Puigdemont lleva 120 días refugiado en Bruselas, desde donde pretende gobernar "a distancia", algo que la legislación no contempla Fuente: Archivo

Silvia Pisani SEGUIR 0 13 de febrero de 2018 • 10:35

MADRID.- Con sus negociaciones secretas encalladas, los partidos independentistas se han mostrado incapaces de llegar a un acuerdo, que hace que Cataluña lleve quince días sin gobierno propio y sometida al mandado de la autoridad central de Mariano Rajoy.

El principal problema sigue siendo qué hacer con el prófugo ex presidente Carles Puigdemont , que lleva ya 120 días refugiado en Bruselas. Desde allí pretende gobernar "a distancia", algo que la legislación no contempla.

Junts per Cataluña (JxCAT), su partido, lo respalda y llegó a presentar un proyecto de ley para modificar la ley presidencial, hecho "a medida de Puigdemont", de modo de facilitarle la investidura por Skype.

Pero Esquerra Republicana de Cataluña (ERC), el otro gran partido catalán, resiste. Por lo bajo, su argumento es la resistencia a volver a adoptar cualquier curso que implique responsabilidades penales o judiciales.

La salida es incierta. "Empieza a verse un cansancio de todo esto", sostuvo Joaquín Estefanía, analista político español.

"¿Hasta cuándo piensan seguir con esta situación? Imposible saberlo", dijo a LA NACION el profesor Jordi Mattas Escola, catedrático de Derecho de la Universidad de Barcelona.

La presión recae sobre el nuevo presidente del Parlament, Roger Torrent (ERC). Los letrados del cuerpo han dejado en sus manos el desbloqueo de la situación.

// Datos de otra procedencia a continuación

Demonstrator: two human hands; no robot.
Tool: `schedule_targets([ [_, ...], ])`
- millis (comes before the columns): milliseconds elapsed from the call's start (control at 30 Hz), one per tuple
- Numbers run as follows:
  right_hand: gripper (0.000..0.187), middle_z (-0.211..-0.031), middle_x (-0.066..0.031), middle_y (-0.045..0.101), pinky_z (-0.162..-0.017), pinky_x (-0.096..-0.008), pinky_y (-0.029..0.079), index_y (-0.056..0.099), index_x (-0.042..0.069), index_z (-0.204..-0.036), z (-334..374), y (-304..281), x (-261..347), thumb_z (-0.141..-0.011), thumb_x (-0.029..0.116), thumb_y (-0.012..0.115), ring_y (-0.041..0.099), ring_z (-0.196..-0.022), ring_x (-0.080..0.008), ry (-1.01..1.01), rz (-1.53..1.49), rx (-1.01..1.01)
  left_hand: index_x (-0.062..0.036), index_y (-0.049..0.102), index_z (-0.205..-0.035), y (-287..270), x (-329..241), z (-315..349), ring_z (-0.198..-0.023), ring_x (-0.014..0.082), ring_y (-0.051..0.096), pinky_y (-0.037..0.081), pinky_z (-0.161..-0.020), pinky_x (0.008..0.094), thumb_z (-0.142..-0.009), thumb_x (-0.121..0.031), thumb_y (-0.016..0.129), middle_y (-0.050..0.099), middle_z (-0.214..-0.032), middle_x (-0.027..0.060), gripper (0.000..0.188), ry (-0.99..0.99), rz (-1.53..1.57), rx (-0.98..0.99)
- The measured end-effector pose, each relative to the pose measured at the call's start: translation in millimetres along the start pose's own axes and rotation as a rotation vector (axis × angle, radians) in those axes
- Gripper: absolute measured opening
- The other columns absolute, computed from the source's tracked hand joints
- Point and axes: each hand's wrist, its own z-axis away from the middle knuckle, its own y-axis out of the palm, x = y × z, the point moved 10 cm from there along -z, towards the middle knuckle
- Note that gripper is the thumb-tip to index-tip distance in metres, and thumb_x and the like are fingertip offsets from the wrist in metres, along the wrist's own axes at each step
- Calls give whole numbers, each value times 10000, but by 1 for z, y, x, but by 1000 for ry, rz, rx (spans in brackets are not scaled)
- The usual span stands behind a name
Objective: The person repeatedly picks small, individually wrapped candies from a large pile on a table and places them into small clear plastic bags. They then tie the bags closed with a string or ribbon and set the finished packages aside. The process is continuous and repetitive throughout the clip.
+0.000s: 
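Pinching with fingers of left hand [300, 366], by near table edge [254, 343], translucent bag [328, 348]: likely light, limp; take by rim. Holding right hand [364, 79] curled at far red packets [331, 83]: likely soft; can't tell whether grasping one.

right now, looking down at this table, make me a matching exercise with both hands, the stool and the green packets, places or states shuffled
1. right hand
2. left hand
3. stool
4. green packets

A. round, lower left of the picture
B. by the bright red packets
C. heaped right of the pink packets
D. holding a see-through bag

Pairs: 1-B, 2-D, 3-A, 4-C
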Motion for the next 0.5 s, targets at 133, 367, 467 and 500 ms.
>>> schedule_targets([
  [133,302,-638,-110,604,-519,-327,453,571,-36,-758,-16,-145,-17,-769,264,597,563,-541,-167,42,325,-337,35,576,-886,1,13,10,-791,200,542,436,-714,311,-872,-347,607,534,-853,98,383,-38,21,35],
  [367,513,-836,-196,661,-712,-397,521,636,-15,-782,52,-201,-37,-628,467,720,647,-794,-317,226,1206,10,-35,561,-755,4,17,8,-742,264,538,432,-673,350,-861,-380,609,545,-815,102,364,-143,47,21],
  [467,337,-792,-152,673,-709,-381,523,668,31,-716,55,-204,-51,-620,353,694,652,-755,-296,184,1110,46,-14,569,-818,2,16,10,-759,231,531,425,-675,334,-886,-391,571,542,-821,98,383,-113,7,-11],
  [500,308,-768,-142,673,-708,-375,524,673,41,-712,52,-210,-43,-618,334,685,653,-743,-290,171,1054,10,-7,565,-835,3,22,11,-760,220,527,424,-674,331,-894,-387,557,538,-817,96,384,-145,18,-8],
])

Los partidos "constitucionalistas" lo empujan a que lo haga ya, pero el joven legislador, hasta ahora, resiste ser quien ponga final a la, hasta ahora, "única candidatura" de Puigdemont y busque otro nombre alternativo.

De hecho, varios nombres han sonado. Pero ninguno se anima a dar el paso. "Es muy difícil hacerlo porque nadie quiere ser visto como el traidor que desplazó a Puigdemont", opinó Mattas Escola.

Incapaces de romper el bloqueo, los independentistas llegaron a pergeñar la idea de una "presidencia real" en Barcelona -se mencionaron varios nombres para ocuparla- y otra "simbólica", de Puigdemont, en Bruselas.

Pero la idea también se empantanó. ¿El motivo? Puigdemont quería tutelaje efectivo sobre el gobierno "operativo" y ERC lo rechazó.

"Hagan algo"

Mientras la presión sube para que Torrent, como presidente del Parlamento, "haga algo" con este bloqueo endemoniado, Puigdemont sigue con su vida en Bélgica. Ahora, con su nueva residencia en Waterloo, cerca del escenario donde, hace dos siglos, Napoleón vio naufragar su sueño imperial.

Tanto se han acostumbrado los belgas al personaje del catalán que hasta lo incorporaron en una de sus carrozas de carnaval.

Ocurrió en la ciudad flamenca de Alost, donde un doble exacto del destituido "president" encabezó una de las carrozas que desfilaron ante 80.000 personas en fiesta.

Los carnavales belgas no han perdonado a Puigdemont.De esta guisa han retratado los lugareños de Alost al vecino más célebre de Waterloo, en comparsa con Trump, Kim Jong-un, políticos locales y miembros de la corte belga.Ay… cuando se enteren en Cádiz. pic.twitter.com/XIfK0SQncc&- Javier Albisu (@javieralbisu) February 12, 2018

En las elecciones del pasado 27 de diciembre los partidos independentistas ERC y JxCAT obtuvieron mayoría propia en el parlamento catalán. Sin embargo, hasta ahora han sido incapaces de investir un presidente.

Puigdemont, que exige ser investido, no regresa a España para rehuir a la Justicia que lo busca por varios delitos vinculados con la fallida independencia unilateral de Cataluña, que promovió en su breve gobierno.

De acuerdo con la intervención que opera en la región, mientras no haya gobierno autonómico, es el presidente Rajoy quien manda en Cataluña. Una tutela que, paradójicamente, los independentistas aseguran querer terminar.